Work order: Once the line holding "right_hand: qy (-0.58" is found in the entries below, transcribe exactly every line up to and including the one holding "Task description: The", but leave out the pictures.

[Dataset entries]

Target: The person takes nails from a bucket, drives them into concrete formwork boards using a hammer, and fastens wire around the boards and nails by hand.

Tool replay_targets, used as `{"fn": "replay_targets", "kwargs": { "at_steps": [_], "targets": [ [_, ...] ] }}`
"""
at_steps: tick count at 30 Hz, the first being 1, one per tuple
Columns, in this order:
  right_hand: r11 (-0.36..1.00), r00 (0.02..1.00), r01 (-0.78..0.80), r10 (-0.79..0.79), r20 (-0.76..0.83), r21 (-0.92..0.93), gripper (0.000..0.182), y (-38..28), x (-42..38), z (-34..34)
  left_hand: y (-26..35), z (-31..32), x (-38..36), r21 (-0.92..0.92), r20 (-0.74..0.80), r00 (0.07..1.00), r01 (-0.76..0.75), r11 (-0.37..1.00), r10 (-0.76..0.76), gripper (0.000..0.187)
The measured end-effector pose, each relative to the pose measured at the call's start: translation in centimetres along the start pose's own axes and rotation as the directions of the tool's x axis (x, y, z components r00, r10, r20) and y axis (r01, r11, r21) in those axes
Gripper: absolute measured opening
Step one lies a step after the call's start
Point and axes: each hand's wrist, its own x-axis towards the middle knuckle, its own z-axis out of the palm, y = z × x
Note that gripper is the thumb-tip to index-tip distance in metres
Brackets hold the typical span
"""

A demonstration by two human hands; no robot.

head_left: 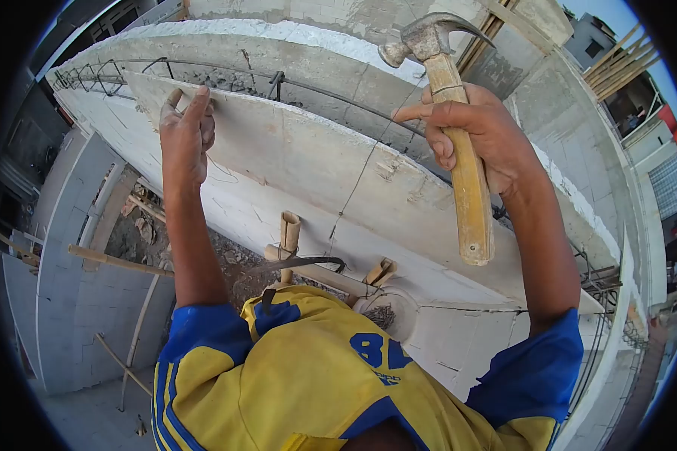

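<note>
My right hand (478,135) is wrapped round the wooden handle of a claw hammer (471,203), its index finger pointing left. The steel head is raised above the wall top, with the claw to the right. My left hand (186,139) is up against the face of a long pale board (301,143), close to its upper edge. Its fingers are curled, with thumb and index finger pointing up; whatever they may pinch is hidden. A thin wire (361,180) runs down over the board from the reinforcing bar (323,89) behind it.
A curved block wall (308,41) stands beyond the bar, with rough concrete between. Below the board are bamboo poles (323,276) and a round bucket (399,312) with dark bits inside. Lower block walls (75,263) and rubble lie left; rebar ends (602,282) stick out right.
</note>
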Motion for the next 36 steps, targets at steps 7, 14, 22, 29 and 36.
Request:
{"fn": "replay_targets", "kwargs": {
  "at_steps": [7, 14, 22, 29, 36],
  "targets": [
    [0.991, 0.936, 0.136, -0.134, -0.325, -0.018, 0.035, 1.4, -4.3, -0.9, 3.4, -4.2, -0.4, 0.297, -0.05, 0.998, 0.053, 0.953, -0.04, 0.048],
    [0.947, 0.88, 0.319, -0.31, -0.359, -0.034, 0.051, 5.8, -10.6, 0.9, 8.5, -13.2, 5.3, 0.794, -0.169, 0.918, -0.088, 0.601, 0.357, 0.022],
    [0.977, 0.884, -0.105, 0.177, 0.433, -0.186, 0.043, 13.4, -3.9, 11.4, 8.2, -7.4, 15.4, 0.778, 0.621, 0.694, -0.603, -0.179, 0.364, 0.013],
    [0.798, 0.881, 0.434, -0.278, 0.383, -0.419, 0.045, 23.3, 8.8, 24.1, 2.5, -9.9, 22.3, 0.697, 0.667, 0.616, -0.714, -0.06, 0.42, 0.023],
    [0.581, 0.881, 0.462, -0.214, 0.422, -0.671, 0.052, 21.3, 16.9, 29.8, 3.7, -8.9, 22.0, 0.575, 0.818, 0.516, -0.748, -0.332, 0.254, 0.021]
  ]
}}
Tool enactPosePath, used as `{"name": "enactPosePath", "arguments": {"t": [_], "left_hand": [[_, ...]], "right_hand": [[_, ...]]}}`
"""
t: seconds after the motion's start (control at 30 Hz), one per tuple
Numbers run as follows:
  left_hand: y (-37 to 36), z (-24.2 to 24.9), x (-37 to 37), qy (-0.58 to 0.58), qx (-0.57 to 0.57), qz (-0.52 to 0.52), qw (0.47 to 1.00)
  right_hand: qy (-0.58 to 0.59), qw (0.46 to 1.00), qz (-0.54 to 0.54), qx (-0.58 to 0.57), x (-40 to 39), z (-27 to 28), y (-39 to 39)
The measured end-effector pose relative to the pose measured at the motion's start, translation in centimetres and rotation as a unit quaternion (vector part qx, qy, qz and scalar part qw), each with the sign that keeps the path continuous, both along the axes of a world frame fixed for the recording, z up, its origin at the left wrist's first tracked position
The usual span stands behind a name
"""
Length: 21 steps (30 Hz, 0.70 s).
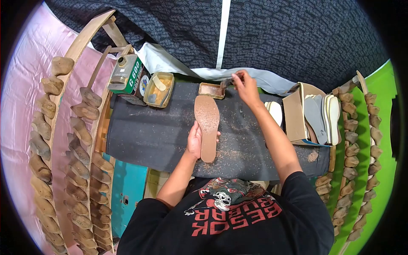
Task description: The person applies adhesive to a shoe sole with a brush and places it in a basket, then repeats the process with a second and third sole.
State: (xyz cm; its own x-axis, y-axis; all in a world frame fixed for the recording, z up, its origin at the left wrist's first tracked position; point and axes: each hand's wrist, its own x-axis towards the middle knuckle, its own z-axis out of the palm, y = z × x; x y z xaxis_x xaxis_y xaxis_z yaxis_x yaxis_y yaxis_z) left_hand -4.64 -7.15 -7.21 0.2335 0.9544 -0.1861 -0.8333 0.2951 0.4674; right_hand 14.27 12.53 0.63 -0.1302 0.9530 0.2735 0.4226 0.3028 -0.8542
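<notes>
My left hand (195,142) is closed around the waist of a brown shoe sole (207,123), with the thumb on one side and fingertips showing at the other. The upper half of the sole looks wet and speckled; its heel end points toward me. My right hand (246,88) pinches a small brush (228,82), whose bristle end is at the right rim of a shallow rectangular tub (211,90). Brownish liquid lies in the tub. The brush's exact shape is partly hidden by the fingers.
A green-and-black metal can (126,79) and a yellowish plastic tub (159,90) stand back left. On the right, a cardboard box (295,119) holds several soles, beside white soles (274,112). Racks of wooden shoe lasts (78,148) flank the dark table (140,136), which bears scattered shavings.
</notes>
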Motion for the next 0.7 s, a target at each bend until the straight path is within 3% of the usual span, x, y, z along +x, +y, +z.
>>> {"name": "enactPosePath", "arguments": {"t": [0.03,0.1,0.23,0.37,0.43,0.53,0.6,0.7], "left_hand": [[0.3,0.3,0.1,0.000,0.001,-0.002,1.000],[0.9,0.9,0.3,0.040,-0.007,0.000,0.999],[2.6,1.5,0.5,0.030,0.019,-0.034,0.999],[4.7,1.7,0.8,0.014,0.104,-0.093,0.990],[5.0,4.0,2.5,0.029,0.051,-0.027,0.998],[5.2,6.1,4.0,-0.010,0.022,-0.014,1.000],[5.5,5.9,4.3,-0.015,0.015,-0.021,1.000],[6.0,4.5,4.3,0.002,0.091,-0.068,0.994]], "right_hand": [[0.000,1.000,-0.002,0.001,0.4,0.8,-0.5],[0.157,0.987,-0.010,-0.034,1.3,2.2,-1.8],[0.237,0.971,0.027,0.034,2.7,4.8,-6.4],[0.234,0.972,0.021,0.011,2.9,7.3,-12.8],[0.221,0.974,0.037,-0.010,2.9,7.8,-14.9],[0.148,0.988,0.045,0.017,3.6,7.8,-15.9],[0.085,0.991,0.025,0.096,4.1,7.7,-15.6],[0.035,0.990,-0.018,0.137,5.1,8.5,-15.7]]}}
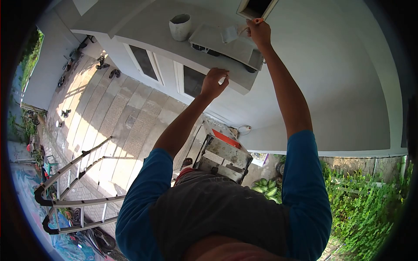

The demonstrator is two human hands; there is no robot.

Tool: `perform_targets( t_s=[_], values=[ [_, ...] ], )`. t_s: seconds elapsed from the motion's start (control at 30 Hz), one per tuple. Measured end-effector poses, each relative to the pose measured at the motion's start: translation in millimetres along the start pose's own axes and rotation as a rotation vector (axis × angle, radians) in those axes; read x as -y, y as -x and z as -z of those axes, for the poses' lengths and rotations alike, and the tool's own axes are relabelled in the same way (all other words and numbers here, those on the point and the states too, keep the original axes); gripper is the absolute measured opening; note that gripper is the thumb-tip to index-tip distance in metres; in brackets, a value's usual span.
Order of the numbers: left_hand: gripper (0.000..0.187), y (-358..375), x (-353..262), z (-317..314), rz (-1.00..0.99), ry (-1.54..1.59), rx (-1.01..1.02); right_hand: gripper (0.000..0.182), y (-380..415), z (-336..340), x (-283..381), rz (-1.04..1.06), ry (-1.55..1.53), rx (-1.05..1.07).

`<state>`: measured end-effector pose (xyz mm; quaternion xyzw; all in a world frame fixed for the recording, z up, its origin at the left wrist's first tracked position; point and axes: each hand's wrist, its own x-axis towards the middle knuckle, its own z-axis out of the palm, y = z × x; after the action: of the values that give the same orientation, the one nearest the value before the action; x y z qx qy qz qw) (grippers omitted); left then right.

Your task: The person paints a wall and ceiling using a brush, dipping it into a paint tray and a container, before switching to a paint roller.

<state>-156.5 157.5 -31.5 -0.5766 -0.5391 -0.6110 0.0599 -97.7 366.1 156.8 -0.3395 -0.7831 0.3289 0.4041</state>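
Note:
My right hand [260, 34] is raised by the wall, fingers closed around the handle of what looks like a paintbrush. The pale, broad head of the paintbrush [229, 34] points left over a grey fixture [224, 41] on the ledge. My left hand [214, 83] is lower, beside the front edge of the grey ledge [244, 82]. Its thumb and index finger curl together in a ring; anything pinched at the tips is too small to make out. A whitish, stained pot [180, 27] stands on the ledge left of the fixture.
A framed opening [257, 8] is in the wall above my right hand. Below me stands a paint-spattered stepped platform [222, 156]. A folding ladder [82, 202] is at lower left. The paved ground lies far below, with plants [370, 209] at right.

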Motion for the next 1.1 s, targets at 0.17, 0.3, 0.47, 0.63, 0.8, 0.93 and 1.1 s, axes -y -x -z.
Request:
perform_targets(
  t_s=[0.17,0.3,0.47,0.63,0.8,0.93,1.1],
  values=[
    [0.009,0.2,0.6,-0.3,-0.017,-0.03,-0.008,0.031,12.7,7.8,-8.9,-0.065,-0.056,-0.033],
    [0.009,-0.5,-1.3,-0.1,-0.01,-0.011,0.004,0.026,21.4,18.6,-18.2,-0.228,-0.187,-0.086],
    [0.011,-0.1,1.8,-0.7,-0.015,-0.025,0.022,0.014,47.1,42.2,-56.7,-0.522,-0.804,-0.185],
    [0.009,-1.8,-1.1,2.6,-0.036,-0.062,0.07,0.012,111.1,94.4,-70.1,-0.585,-1.159,-0.273],
    [0.006,-6.2,-7.0,8.8,-0.044,-0.162,0.181,0.014,208.0,179.2,-63.2,-0.489,-1.277,-0.44],
    [0.007,-8.8,-9.9,2.2,-0.126,-0.31,0.153,0.015,308.5,244.7,-74.3,-0.452,-1.195,-0.691],
    [0.006,-12.0,-67.0,-40.5,-0.265,-0.118,0.162,0.014,427.0,308.7,-110.2,-0.45,-1.109,-1.018]
  ],
)
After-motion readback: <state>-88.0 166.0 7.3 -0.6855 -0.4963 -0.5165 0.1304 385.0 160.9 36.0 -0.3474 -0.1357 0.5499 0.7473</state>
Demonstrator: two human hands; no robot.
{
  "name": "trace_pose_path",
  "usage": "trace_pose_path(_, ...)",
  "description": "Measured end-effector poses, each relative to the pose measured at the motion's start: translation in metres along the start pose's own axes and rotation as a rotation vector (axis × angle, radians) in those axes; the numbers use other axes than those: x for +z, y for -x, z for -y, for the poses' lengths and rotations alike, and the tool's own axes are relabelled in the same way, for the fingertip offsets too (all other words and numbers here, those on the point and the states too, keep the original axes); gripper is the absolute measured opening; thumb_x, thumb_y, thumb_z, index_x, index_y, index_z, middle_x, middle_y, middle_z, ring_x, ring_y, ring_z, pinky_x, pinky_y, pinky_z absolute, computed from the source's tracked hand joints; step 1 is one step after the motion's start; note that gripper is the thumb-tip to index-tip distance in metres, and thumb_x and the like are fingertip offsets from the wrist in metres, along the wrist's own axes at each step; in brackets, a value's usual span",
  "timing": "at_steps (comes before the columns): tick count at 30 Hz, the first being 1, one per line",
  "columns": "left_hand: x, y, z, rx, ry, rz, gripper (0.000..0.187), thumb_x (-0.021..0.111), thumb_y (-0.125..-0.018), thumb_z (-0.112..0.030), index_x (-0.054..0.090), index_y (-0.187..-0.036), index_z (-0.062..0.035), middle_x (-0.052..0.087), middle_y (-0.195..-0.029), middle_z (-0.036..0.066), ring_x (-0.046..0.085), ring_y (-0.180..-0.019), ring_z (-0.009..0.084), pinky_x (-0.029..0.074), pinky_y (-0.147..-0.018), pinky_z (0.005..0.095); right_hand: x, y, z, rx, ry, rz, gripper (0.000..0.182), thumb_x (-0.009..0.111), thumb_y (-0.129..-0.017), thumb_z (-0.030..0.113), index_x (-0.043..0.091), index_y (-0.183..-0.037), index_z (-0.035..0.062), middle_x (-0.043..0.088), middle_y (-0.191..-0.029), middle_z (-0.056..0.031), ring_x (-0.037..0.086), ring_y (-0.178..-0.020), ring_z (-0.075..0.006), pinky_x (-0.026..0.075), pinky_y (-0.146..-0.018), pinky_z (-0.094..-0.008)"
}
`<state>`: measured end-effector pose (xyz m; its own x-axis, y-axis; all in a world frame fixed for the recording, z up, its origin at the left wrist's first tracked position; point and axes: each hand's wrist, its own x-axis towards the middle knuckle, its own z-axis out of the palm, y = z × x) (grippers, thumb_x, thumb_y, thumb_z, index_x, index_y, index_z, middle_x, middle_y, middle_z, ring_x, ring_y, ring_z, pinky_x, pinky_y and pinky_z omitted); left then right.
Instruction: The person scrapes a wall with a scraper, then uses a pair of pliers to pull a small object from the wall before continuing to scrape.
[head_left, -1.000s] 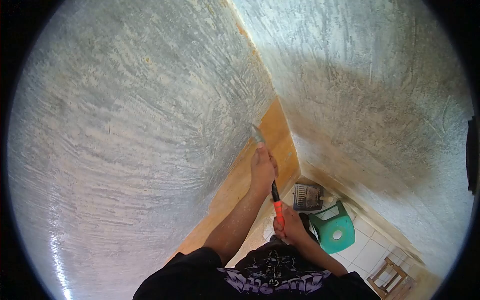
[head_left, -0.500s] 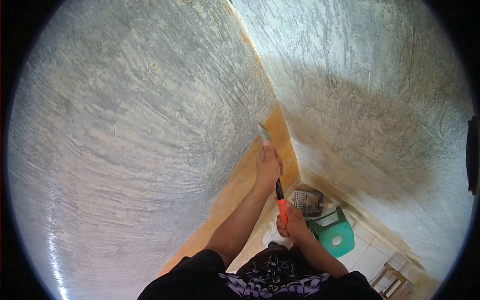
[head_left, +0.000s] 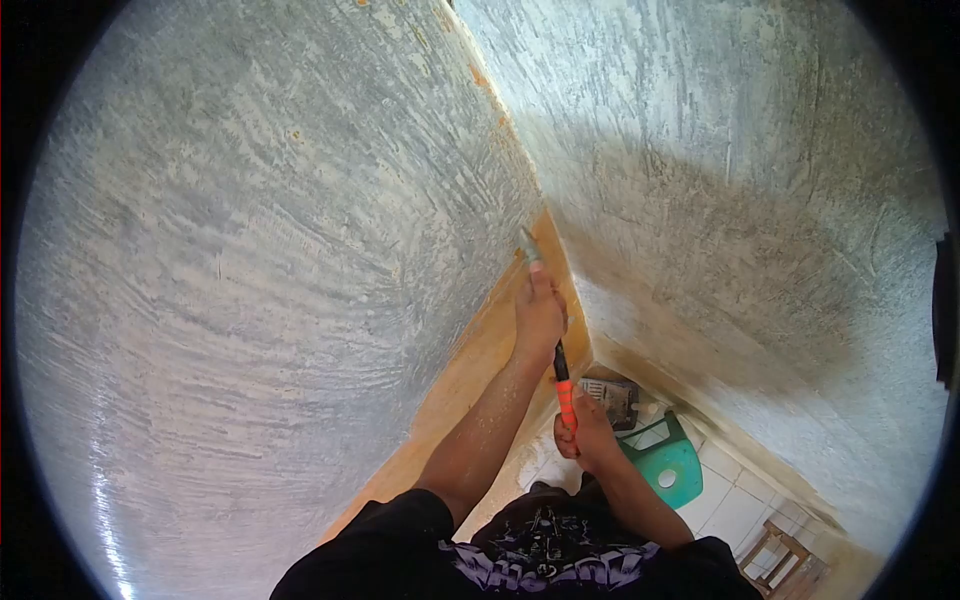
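A long-handled scraper (head_left: 562,367) is held in both hands, its black shaft and orange grip slanting up toward the wall corner. My left hand (head_left: 540,312) is closed around its upper part, just behind the grey metal blade (head_left: 529,246). The blade's tip meets the left wall at the border between the grey scraped surface (head_left: 330,250) and a strip of orange-yellow coating (head_left: 490,345). Lower down, my right hand (head_left: 588,437) wraps around the orange grip. Pale specks dot my left forearm.
The right wall (head_left: 720,230) is grey and rough, with a shadow across it. Below stand a green plastic stool (head_left: 672,470) and a dusty grey slatted object (head_left: 612,402) by the corner. A small wooden frame (head_left: 775,558) stands on the white-tiled floor (head_left: 728,510).
The blade and my left hand have shifted slightly upward along the orange-yellow edge, and the right hand has risen a little. The view has shifted slightly too. Both hands keep their hold.
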<state>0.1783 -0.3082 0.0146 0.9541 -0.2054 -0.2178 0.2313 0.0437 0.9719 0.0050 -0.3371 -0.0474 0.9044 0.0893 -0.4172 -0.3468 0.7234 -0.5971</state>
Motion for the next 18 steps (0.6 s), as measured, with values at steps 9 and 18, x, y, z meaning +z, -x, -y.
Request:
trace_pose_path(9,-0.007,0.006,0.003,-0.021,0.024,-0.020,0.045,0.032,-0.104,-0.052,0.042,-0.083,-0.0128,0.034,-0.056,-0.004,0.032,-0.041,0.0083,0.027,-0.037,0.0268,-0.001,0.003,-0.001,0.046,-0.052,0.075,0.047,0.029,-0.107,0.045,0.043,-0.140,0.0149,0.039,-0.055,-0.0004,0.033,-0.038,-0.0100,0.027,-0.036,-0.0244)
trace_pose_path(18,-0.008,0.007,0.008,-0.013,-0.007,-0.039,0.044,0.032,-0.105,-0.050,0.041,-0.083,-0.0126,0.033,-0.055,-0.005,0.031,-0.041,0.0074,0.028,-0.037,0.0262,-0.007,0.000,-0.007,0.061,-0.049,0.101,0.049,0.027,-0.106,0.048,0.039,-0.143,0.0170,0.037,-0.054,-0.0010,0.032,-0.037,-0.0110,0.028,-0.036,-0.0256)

Reply:
  right_hand: qy (-0.58 to 0.59), qw (0.46 to 1.00), qz (-0.54 to 0.54), qx (-0.58 to 0.57), x (-40 to 39), z (-27 to 28), y (-39 to 39)
The measured end-effector pose relative to the pose measured at the motion's start, translation in centimetres and rotation as a unit quaternion (vector part qx, qy, qz and scalar part qw), each with the sign that keeps the path continuous, both along the axes of a world frame fixed for the recording, z up, its origin at the left wrist's first tracked position
The usual span stands behind a name
"""
Length: 21 steps (30 Hz, 0.70 s).
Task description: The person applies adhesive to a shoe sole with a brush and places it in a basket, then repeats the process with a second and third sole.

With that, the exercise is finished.